It has been 37 years since their father died and was buried. But Gideon Kihara Njuguna’s sons have not had peace.

They have always wished their father, who was buried at Kandutura village in Solai, was accorded a better send-off and buried in a different location, where their mother was buried — Kimangu village, which is five kilometres away.

The remains of the 81-year-old were exhumed, a funeral that cost close to Sh300,000 conducted and then he was buried next to his wife.

Njuguna’s sons said that contrary to the common circumstances where most exhumations in Kenya are prompted by land disputes, their father’s was done purely out of mutual agreement. The family wanted to move his remains from a humble grave to a more decent one.

They exhumed the remains from their father’s seven-acre farm.

“When we buried our father in 1984, our farm in Kimangu had no title deed and we settled for Kandutura which had a certificate,” says his third-born son Samson Njuguna.

It was after their mother died in March 2019 and in search of a title deed that a land surveyor told them that a road was supposed to pass through the land in Kandutura — at the exact spot that they had buried their father.

The exhumation started at 9am.
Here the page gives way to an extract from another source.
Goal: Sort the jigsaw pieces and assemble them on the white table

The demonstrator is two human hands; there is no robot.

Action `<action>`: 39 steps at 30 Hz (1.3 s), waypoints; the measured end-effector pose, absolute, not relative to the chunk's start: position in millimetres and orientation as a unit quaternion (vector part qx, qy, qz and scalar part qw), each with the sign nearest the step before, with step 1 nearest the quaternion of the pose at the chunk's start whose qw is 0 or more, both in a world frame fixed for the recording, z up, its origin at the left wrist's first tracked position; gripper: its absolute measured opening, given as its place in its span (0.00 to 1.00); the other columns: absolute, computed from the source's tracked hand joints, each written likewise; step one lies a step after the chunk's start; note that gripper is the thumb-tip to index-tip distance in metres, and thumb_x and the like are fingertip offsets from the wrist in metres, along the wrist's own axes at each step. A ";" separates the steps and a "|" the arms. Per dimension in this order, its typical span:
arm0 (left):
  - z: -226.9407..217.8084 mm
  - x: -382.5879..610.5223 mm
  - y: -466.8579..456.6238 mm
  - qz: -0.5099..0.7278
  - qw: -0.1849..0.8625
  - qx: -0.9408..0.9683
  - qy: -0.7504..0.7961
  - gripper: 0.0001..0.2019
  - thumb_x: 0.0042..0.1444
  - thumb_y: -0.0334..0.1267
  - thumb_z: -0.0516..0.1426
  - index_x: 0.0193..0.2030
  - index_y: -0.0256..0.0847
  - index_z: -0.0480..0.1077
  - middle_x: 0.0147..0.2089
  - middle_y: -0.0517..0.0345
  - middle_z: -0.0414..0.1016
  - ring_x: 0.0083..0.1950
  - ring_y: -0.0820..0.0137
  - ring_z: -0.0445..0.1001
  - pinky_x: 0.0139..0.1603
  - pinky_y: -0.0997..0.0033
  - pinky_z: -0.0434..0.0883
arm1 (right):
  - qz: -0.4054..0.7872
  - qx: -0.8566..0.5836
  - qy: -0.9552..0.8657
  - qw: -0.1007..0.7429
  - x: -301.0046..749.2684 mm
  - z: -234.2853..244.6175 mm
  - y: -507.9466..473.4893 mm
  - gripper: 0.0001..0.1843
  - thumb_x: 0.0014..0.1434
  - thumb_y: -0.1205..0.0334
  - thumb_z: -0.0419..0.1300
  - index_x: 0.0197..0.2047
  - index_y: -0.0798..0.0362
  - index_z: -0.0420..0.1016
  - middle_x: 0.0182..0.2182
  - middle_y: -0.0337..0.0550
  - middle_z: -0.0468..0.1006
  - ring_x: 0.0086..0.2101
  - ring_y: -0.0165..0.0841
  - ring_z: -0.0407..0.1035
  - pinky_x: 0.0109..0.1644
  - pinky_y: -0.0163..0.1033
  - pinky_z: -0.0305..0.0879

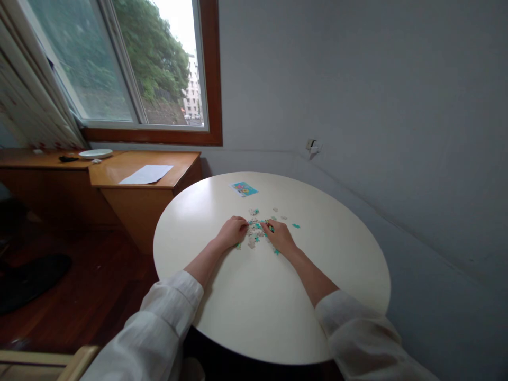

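A loose heap of jigsaw puzzle pieces (252,244), some pale grey and some turquoise, lies in the middle of the round white table (254,301). At the heap's left edge is my left hand (232,232), its fingers curled together; whatever they pinch is too small to make out. My right hand (281,237) is on the heap's right side with its fingers closed on a green and yellow puzzle piece (270,228). A few pieces lie apart, among them a turquoise one (296,226) to the right. Beyond the heap rests a colourful picture card (243,189).
A wooden desk (186,165) stands to the left behind the table, bearing a white sheet of paper (146,174) and a white plate (96,154). A window (159,69) is above it. A wall socket (313,146) sits on the wall behind the table.
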State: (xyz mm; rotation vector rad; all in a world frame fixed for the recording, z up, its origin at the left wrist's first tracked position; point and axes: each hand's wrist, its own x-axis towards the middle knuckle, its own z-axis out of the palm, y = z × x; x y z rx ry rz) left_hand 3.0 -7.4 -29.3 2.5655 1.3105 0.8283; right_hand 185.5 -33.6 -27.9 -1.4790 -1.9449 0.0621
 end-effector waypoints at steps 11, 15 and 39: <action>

It took three and a half hours to locate the remains — a skeleton with a torn checked brown suit and brown and grey tie still intact.
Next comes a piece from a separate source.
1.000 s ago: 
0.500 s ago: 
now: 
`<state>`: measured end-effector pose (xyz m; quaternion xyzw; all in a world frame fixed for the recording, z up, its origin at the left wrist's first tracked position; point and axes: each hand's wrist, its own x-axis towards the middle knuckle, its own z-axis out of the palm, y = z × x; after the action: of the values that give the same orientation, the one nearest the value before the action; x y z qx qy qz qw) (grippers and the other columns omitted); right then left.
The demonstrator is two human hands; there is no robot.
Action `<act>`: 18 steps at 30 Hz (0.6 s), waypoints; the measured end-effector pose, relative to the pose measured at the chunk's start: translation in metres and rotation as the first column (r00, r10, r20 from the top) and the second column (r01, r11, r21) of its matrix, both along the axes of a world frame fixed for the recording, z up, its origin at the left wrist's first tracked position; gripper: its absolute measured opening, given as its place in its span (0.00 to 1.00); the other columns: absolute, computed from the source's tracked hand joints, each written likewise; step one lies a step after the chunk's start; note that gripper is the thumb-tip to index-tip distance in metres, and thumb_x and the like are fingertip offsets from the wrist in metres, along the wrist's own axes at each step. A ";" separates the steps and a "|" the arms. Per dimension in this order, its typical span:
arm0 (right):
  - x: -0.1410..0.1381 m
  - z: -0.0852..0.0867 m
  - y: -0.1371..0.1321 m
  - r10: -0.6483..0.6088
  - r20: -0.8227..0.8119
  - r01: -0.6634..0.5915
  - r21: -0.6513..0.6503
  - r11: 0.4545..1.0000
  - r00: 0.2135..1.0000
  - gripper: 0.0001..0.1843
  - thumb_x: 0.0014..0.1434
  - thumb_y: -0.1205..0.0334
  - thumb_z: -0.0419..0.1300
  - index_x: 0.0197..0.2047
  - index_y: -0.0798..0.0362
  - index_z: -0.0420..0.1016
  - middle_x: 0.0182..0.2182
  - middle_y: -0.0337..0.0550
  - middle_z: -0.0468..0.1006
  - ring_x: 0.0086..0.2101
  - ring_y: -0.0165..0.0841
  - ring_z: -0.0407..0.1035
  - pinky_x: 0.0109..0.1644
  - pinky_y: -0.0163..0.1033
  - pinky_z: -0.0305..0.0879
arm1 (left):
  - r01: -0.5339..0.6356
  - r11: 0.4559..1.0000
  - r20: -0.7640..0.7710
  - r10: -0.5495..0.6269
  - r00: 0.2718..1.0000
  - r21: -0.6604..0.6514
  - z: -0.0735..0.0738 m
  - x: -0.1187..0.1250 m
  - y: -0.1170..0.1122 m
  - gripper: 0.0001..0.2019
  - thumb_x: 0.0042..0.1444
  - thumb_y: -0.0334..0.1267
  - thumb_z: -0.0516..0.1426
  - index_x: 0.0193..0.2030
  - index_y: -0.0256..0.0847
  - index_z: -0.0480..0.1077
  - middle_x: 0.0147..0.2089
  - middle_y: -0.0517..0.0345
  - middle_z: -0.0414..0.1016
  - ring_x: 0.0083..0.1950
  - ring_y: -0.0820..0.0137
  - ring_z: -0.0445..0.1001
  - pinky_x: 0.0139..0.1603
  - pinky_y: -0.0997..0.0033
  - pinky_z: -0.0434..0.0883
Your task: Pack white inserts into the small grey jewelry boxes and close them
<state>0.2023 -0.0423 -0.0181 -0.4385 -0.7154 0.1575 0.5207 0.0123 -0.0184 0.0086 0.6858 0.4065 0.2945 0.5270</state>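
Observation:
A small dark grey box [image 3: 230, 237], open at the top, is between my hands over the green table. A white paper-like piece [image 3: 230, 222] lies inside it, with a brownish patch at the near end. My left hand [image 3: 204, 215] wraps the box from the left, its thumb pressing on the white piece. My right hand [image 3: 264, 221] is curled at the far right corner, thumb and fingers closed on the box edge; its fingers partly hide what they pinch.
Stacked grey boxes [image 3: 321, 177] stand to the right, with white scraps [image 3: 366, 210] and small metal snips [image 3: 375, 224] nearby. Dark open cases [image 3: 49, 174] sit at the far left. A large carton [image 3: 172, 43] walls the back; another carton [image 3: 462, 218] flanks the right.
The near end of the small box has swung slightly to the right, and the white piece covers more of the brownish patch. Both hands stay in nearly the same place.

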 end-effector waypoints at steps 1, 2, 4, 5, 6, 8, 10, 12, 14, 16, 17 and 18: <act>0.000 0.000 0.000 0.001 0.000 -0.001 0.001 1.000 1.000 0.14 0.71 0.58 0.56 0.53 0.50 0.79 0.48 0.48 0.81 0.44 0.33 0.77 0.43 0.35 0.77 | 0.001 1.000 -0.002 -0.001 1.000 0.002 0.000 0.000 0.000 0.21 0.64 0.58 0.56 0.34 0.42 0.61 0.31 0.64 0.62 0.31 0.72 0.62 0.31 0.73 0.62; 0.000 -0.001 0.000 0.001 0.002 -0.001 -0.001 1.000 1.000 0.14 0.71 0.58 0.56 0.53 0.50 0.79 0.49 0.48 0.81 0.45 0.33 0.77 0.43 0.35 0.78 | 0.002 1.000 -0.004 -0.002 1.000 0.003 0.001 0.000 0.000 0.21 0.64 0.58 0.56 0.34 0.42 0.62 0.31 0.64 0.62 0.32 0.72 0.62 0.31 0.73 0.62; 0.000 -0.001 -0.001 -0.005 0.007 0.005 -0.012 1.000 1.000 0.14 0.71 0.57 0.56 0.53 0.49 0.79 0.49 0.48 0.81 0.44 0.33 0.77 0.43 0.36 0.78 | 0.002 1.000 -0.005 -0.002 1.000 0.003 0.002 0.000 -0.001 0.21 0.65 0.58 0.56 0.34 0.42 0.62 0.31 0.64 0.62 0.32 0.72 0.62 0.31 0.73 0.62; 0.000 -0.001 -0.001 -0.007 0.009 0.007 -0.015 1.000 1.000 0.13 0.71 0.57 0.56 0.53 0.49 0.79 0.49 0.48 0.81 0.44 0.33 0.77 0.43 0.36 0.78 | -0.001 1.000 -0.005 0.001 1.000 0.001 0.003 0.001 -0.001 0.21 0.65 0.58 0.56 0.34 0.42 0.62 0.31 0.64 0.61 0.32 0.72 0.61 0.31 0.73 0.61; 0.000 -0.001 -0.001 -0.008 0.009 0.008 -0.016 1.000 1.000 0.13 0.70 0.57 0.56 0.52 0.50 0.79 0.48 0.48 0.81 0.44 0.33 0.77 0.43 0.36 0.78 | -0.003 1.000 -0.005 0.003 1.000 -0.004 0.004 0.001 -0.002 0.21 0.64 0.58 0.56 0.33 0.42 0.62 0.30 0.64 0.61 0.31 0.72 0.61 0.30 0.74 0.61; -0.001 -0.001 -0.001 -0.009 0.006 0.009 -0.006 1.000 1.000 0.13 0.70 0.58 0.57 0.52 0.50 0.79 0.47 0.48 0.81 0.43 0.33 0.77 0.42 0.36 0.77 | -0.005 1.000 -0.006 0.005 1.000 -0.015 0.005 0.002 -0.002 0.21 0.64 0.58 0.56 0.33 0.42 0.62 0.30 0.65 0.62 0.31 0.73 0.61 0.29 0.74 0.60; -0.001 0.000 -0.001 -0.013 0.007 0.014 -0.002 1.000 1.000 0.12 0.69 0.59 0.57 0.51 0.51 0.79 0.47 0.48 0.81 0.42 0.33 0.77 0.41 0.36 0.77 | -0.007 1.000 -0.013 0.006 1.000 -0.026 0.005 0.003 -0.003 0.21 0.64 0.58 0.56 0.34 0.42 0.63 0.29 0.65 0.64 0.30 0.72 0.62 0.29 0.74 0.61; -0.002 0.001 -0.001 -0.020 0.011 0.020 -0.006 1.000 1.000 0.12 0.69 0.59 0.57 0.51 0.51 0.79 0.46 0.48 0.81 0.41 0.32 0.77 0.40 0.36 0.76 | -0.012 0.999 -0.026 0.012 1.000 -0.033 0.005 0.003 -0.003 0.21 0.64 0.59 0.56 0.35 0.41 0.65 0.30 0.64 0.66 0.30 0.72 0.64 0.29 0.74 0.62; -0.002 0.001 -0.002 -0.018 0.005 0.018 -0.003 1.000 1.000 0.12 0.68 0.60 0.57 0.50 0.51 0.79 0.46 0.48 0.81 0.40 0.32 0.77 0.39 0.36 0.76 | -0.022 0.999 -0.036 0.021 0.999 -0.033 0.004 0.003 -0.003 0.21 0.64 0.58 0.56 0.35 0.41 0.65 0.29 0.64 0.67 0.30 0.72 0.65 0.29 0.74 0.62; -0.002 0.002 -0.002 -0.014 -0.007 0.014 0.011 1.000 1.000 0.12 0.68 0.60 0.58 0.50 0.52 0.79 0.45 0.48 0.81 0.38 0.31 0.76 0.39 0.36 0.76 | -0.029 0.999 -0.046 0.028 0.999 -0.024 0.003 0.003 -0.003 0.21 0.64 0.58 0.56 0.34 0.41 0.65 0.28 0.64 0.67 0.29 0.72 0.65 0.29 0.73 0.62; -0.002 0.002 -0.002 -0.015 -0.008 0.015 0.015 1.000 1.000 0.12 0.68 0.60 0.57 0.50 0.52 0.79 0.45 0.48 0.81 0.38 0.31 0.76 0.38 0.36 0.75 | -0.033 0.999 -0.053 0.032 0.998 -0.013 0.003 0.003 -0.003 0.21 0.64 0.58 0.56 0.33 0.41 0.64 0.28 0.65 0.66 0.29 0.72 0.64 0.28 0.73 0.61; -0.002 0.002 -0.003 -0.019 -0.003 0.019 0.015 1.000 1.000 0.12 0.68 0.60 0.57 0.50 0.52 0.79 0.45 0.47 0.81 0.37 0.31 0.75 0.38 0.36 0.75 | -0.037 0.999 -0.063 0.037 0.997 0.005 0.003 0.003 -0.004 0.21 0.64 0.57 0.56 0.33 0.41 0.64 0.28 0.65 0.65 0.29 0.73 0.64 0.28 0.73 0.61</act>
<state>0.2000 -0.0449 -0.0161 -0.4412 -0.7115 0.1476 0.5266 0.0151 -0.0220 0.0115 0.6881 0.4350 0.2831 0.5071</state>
After exhuming his remains, the family placed them in a casket, loaded it in a hearse and placed wreaths on it. A convoy of top-of-the-range vehicles made its way to Kimangu where the burial ceremony was done.

The event shocked the community, with neighbors standing by to witness it.

Exhumations are carried out globally all the time, but usually for the purpose of forensic investigations to aid criminal investigations, genealogical research, and identification of victims of war. But not this one.

“We felt like we had abandoned him as most of us are working in Nairobi. Where we buried him we have not built there. So we agreed with my siblings to move him and bury him next to our mother,” says Njuguna.

After submitting their request to the court in February 2019, it took a year and three months before the family got the court order. Disinterment is carefully controlled under the Public Health Act.

Public health officials present during the exhumation said they got the order on June 3.

Rongai Public Health Officer Kizito Mahero said that they had to enforce the order from the court.

“We followed all the right procedures, it took us over a year. We are glad that we could find his remains and lay him next to mum,” the deceased’s second last born son, Giddy Njuguna.

The family is relieved now that their father will finally rest in peace. Nothing lasts forever — sometimes, not even your final resting place.